By the 1970s, the group was focused more on tourist trade, with many branches in the West End to attract those attending theatre or musical shows. Angus Steakhouses was a subsidiary of Aberdeen Steak Houses with the same business model. In the mid-1970s, the firm had an industrial dispute with the TGWU. In 1980 EMI sold 13 restaurants to Thistle Hotels.

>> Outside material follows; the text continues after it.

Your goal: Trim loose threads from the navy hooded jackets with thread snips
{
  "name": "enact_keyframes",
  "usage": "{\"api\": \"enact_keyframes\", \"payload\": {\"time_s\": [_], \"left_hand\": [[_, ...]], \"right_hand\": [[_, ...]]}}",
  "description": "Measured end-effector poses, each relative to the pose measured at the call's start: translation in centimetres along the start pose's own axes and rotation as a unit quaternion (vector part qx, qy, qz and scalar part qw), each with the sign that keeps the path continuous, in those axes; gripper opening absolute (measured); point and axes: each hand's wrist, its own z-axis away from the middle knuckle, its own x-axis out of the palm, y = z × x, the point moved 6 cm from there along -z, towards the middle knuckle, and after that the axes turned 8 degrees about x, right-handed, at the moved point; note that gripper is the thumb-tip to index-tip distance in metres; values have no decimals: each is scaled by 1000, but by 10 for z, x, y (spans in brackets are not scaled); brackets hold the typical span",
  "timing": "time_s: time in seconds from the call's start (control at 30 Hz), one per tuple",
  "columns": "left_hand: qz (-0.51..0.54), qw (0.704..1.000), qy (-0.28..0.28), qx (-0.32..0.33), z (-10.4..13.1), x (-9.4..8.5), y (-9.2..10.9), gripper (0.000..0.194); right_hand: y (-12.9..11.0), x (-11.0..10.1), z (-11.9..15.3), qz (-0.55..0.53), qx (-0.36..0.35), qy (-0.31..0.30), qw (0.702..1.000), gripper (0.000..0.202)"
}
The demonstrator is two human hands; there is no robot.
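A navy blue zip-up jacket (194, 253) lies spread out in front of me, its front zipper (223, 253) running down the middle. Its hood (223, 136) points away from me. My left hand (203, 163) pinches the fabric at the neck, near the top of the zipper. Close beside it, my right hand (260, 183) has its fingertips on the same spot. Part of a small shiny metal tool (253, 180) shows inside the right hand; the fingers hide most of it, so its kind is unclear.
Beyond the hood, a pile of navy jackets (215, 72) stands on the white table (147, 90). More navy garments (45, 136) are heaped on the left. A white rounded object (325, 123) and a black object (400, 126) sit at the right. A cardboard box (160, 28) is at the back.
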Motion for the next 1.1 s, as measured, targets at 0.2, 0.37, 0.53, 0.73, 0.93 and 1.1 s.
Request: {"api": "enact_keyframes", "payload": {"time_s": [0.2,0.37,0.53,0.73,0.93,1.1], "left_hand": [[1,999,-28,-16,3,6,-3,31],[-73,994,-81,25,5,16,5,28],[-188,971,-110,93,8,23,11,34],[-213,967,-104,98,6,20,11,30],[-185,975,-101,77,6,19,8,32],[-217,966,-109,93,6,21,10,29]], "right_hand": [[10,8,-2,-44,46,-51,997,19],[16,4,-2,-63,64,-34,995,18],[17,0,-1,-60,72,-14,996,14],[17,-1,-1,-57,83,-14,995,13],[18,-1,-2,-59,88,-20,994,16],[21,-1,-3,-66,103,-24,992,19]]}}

In 1984, the group was sold to Ali Salih, a Turkish businessman with a low public profile. The menu and décor showed little update since the 1960s, and the brand got a reputation as tourist traps for foreigners. Business remained strong through the 1980s and at its peak it had an annual turnover of £20m with 700,000 steaks sold. Its 1989 profit was £330,000.

Its business, along with the wider UK beef industry, was hit in the 1990s by bovine spongiform encephalopathy, then by foot and mouth disease in 2001. It made a loss of £3m in 2000. In April 2001, Salih sold the sites of several branches for £4m. The decline in American tourists after the September 11 attacks was also cited by Salih after the group went into receivership in October 2002, with £7m in debt. At the time, it had 16 "Angus Steak House" outlets, six "Aberdeen Steak House", three "Pizza Pasta", two "Maxine's Brasserie", and one each of "American Burger", "American Café Bistro", and "Highland Steak House".

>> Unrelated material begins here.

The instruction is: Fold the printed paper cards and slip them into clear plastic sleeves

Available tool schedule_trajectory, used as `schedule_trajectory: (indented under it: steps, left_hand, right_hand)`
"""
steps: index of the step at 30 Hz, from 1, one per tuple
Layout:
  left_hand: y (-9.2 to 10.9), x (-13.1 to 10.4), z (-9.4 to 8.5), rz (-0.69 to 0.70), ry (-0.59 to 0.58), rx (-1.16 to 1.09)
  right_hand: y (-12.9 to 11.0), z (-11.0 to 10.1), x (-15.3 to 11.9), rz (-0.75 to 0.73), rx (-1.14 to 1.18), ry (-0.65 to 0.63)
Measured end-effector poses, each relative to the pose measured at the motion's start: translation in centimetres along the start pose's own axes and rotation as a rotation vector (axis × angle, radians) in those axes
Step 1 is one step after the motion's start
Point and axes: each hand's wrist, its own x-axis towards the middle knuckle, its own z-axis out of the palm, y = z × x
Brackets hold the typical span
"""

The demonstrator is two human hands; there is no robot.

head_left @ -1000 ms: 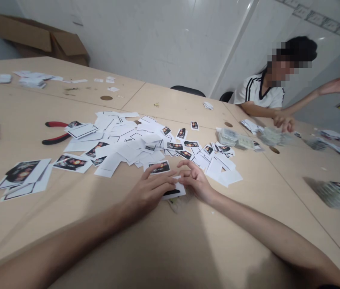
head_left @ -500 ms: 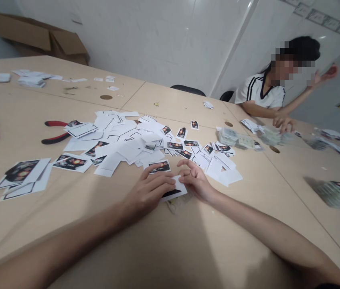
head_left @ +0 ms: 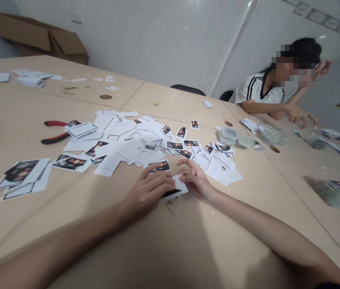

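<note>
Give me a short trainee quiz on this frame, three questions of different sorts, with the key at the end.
1. True or false: the left hand overlies part of a printed card.

2. What colour are the handles of the pliers-like tool at the edge of the paper pile?
A) blue and white
B) red and black
C) green and yellow

3. Where does the open cardboard box show, relative to the table?

Key: 1. True. 2. B. 3. Beyond the table's far edge, at the upper left of the view.
</note>
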Motion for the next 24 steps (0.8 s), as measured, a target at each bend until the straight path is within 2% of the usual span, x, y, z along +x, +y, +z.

Administrators BDO and lawyers Berwin Leighton Paisner kept the firm trading as a going concern, though several of the sites were sold off to pay debts. In 2003, the remaining 21 outlets were bought by Noble Organisation, run by Michael and Philip Noble, whose core business was amusement arcades. In 2008, Noble told The Times they were "upgrading and refurbishing the restaurants".

==Reputation==
In 2011, actor and comedian David Mitchell championed the cause of Aberdeen Angus Steak Houses in his opinion column in The Guardian, proposing that they be a nominee for a British World Heritage bid, citing them as being "unique to British culture" because of their "proud heritage of serving shoe leather with Béarnaise sauce to neon-addled out-of-towners."

==Locations==
Angus Steakhouse now lists three restaurants in London: one in the West End, at Cranbourn Street in Leicester Square; one just off Oxford Street at 10 Woodstock Street by Bond Street; and one located opposite Paddington Station, at 163 Praed Street.